‘I wasn’t a criminal, yet the police treated me worse than one’
IRVIN DALAIS: Strangled and beaten at Mondeor police station Case unresolved
The police were called to my house on an afternoon in May for a domestic disturbance. I didn’t want to be arguing with the police in front of my children so I volunteered to drive myself to the police station.
I was calm at all times because I know how aggressive the police officers at Mondeor police station can be. When I arrived at the police station to make my statement one officer leaped towards me and grabbed my arm and pinned me to the wall. He handcuffed me, like I was a common criminal, even though I had driven myself to the station. After handcuffing me he started choking me and throwing me on desks.
I used to be an officer myself and I know what protocol is. I was not a criminal, yet they treated me worse than that.
I was in shock that I would be assaulted this way in a police station in front of witnesses. It was only after I had a few bruises that one of the officers pulled his colleague off me.
The handcuffs were taken off me, but then the challenge was actually opening the case because everyone refused to assist me.
After at least two hours did I find a number on the notice board for the station commander and he was the one who instructed a captain to open a case.
It took the police station two months to get back to me with a case number, which goes to show how little they cared about a case opened against one of their own.
The case has reached the Ipid [Independent Police Investigative Directorate], but not a single person
has contacted me since the incident.
LUCKY NGELE:
Shot by police officers Case unresolved
The week before we [his football team] had just made it into the top four and that Sunday we were going to play our game to ensure we were in the finals. But it wasn’t to be. As I was making my way to the field to warm up for the game I noticed that there was a crowd gathering. I asked a few people what was going on and learned that the community was about to beat up a known thief who they said had raided someone’s house.

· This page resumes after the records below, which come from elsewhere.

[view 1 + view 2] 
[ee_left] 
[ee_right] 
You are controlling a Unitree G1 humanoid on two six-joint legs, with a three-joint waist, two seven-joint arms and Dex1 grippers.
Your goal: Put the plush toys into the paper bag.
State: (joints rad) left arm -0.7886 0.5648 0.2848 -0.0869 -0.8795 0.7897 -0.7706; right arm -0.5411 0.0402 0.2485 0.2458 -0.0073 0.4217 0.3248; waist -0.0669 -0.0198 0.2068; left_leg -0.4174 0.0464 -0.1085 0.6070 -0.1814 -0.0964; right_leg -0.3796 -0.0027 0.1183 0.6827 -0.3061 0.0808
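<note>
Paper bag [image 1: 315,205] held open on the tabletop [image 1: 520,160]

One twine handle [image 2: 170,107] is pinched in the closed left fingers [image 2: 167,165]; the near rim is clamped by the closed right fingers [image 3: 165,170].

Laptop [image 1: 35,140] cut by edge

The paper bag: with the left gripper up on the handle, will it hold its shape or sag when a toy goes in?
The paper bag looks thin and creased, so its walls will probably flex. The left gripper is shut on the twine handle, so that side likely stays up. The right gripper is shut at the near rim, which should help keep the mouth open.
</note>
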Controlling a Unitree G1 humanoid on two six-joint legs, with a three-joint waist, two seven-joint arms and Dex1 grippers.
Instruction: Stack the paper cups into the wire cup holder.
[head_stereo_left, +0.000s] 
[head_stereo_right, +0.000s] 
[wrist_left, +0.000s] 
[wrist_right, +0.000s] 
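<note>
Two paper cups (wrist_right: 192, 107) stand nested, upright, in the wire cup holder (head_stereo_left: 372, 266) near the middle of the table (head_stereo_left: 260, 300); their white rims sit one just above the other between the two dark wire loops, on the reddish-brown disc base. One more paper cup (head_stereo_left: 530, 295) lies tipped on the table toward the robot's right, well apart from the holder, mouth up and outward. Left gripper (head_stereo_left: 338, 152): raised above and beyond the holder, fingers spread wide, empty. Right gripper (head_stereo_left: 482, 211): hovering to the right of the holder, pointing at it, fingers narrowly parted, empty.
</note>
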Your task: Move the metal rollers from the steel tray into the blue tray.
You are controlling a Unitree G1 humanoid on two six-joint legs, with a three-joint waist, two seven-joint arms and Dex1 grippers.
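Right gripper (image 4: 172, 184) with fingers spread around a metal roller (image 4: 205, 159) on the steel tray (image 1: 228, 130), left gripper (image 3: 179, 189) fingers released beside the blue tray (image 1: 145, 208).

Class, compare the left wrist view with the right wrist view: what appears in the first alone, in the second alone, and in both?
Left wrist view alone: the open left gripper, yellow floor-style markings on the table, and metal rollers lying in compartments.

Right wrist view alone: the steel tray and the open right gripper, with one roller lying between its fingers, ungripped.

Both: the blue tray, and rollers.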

Before I could find out more, the police had arrived in vans to save the thief. But the community didn’t disperse. I was quite far away from the crowd but when I heard the gunshots I ran towards an area with trucks to hide. When I cowered behind one of the trucks I felt what I thought was my phone vibrating. It wasn’t my phone.
People started running in all directions and I followed until I stopped at a spaza shop where a friend of mine told me that I had blood on my leg. I had been shot.
I was rushed to the hospital and the bullet was removed. We tried to follow up the case, going as far as the local Ipid office, but after two years we were told by the investigating officer that the docket had disappeared. The police are not meant to fire live ammunition to get rid of a crowd; many more people could have died that day. But there is no justice for us poor people.